[[ Material provided open ]]

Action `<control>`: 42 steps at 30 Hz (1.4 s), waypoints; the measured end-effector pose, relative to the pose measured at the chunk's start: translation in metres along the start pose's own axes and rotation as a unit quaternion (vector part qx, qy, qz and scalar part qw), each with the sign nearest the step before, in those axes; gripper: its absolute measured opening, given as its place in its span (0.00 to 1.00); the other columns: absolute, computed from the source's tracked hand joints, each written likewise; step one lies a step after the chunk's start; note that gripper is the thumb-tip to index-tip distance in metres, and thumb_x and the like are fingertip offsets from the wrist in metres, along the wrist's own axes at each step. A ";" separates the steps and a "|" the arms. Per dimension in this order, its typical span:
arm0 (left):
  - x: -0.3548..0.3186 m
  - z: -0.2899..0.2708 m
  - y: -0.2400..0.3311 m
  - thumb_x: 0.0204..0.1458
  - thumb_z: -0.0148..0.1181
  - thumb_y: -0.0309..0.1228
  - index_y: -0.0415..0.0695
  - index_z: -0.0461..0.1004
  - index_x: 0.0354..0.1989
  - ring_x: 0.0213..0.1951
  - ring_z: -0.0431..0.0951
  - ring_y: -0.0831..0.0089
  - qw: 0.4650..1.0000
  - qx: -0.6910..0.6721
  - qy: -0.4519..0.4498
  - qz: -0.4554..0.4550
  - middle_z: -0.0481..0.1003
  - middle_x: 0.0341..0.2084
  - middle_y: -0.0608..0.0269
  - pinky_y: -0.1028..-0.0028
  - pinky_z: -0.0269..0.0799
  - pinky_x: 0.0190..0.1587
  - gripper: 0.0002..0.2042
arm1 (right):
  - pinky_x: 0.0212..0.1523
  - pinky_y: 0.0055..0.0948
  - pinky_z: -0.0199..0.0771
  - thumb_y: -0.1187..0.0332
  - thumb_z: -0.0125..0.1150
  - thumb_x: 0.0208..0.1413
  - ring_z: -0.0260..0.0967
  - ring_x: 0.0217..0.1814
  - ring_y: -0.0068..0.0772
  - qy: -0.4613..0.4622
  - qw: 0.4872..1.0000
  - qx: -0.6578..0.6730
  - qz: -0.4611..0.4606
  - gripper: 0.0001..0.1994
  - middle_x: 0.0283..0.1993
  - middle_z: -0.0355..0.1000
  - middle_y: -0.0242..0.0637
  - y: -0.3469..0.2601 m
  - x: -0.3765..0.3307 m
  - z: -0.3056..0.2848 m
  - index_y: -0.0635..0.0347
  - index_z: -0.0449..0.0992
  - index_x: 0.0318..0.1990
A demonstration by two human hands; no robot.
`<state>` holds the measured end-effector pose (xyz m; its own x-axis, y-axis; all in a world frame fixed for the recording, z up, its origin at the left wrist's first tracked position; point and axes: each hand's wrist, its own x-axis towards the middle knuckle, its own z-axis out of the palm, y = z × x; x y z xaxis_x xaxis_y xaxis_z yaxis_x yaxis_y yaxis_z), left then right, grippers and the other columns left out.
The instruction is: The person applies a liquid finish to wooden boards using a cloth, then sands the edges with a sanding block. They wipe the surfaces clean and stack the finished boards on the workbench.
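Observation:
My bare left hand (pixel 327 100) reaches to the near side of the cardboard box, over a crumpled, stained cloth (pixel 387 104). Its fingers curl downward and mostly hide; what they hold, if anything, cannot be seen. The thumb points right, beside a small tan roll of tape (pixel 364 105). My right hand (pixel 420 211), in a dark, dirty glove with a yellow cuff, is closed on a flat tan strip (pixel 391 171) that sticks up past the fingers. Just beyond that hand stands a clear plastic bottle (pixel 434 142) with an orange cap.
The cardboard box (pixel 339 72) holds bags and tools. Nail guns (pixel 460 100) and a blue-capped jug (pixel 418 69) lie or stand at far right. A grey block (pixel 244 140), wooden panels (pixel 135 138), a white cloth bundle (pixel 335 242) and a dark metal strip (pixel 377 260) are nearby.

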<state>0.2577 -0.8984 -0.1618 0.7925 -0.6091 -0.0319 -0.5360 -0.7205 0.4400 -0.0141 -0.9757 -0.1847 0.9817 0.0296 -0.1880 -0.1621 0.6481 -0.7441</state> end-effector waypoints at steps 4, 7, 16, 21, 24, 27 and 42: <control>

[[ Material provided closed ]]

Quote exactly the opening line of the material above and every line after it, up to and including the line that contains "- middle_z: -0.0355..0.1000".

### Exercise solution
Action `<control>`: 42 steps at 30 Hz (1.4 s), waypoints; the measured end-effector pose, relative to the pose measured at the chunk's start: translation in metres along the start pose's own axes and rotation as a unit quaternion (vector part qx, qy, qz and scalar part qw), each with the sign nearest the step before, in those axes; gripper: its absolute measured opening, given as its place in its span (0.00 to 1.00); the other columns: absolute, computed from the source's tracked hand joints, each written likewise; step one lies a step after the chunk's start; note that gripper is the thumb-tip to index-tip distance in metres, and thumb_x and the like are fingertip offsets from the wrist in metres, along the wrist's own axes at each step. A ";" separates the steps and a "|" the arms. Per dimension in this order, its typical span:
arm0 (left):
  - x: -0.3548..0.3186 m
  - z: -0.2899..0.2708 m
  - y: -0.2400..0.3311 m
  - thumb_x: 0.0204..0.1458
  - thumb_z: -0.0148..0.1181
  - thumb_y: -0.0309..0.1228
  - index_y: -0.0415..0.0695
  - index_z: -0.0461..0.1004
  - index_x: 0.0354..0.1989
  - ring_x: 0.0213..0.1951
  - ring_z: -0.0431..0.0951
  - ring_y: -0.0831..0.0089
  - qw: 0.4650..1.0000
  - qx: -0.6910..0.6721
  - qy: -0.4519..0.4498
  - qz: -0.4554..0.4550
  - middle_z: -0.0481..0.1003
  - middle_x: 0.0341..0.2084
  - middle_y: -0.0608..0.0269
  - pinky_y: -0.1028..-0.0028
  - pinky_z: -0.0269..0.0799
  - pinky_x: 0.0190..0.1587
  - gripper: 0.0002..0.2042
arm1 (right):
  - pinky_x: 0.0212..0.1523
  - pinky_y: 0.0055..0.0948
  - pinky_z: -0.0199..0.0771
  - thumb_y: -0.1187..0.0332
  - thumb_z: -0.0125..0.1150
  - thumb_x: 0.0208..0.1413
  - ring_z: -0.0260..0.0967
  - ring_x: 0.0217..0.1814
  - ring_y: -0.0068..0.0772
  - qy: -0.4613..0.4622
  - qw: 0.4872..1.0000
  - qx: -0.6578..0.6730
  - qz: -0.4611..0.4606
  - gripper: 0.0001..0.1994
  - middle_x: 0.0283..0.1993
  - middle_z: -0.0355..0.1000

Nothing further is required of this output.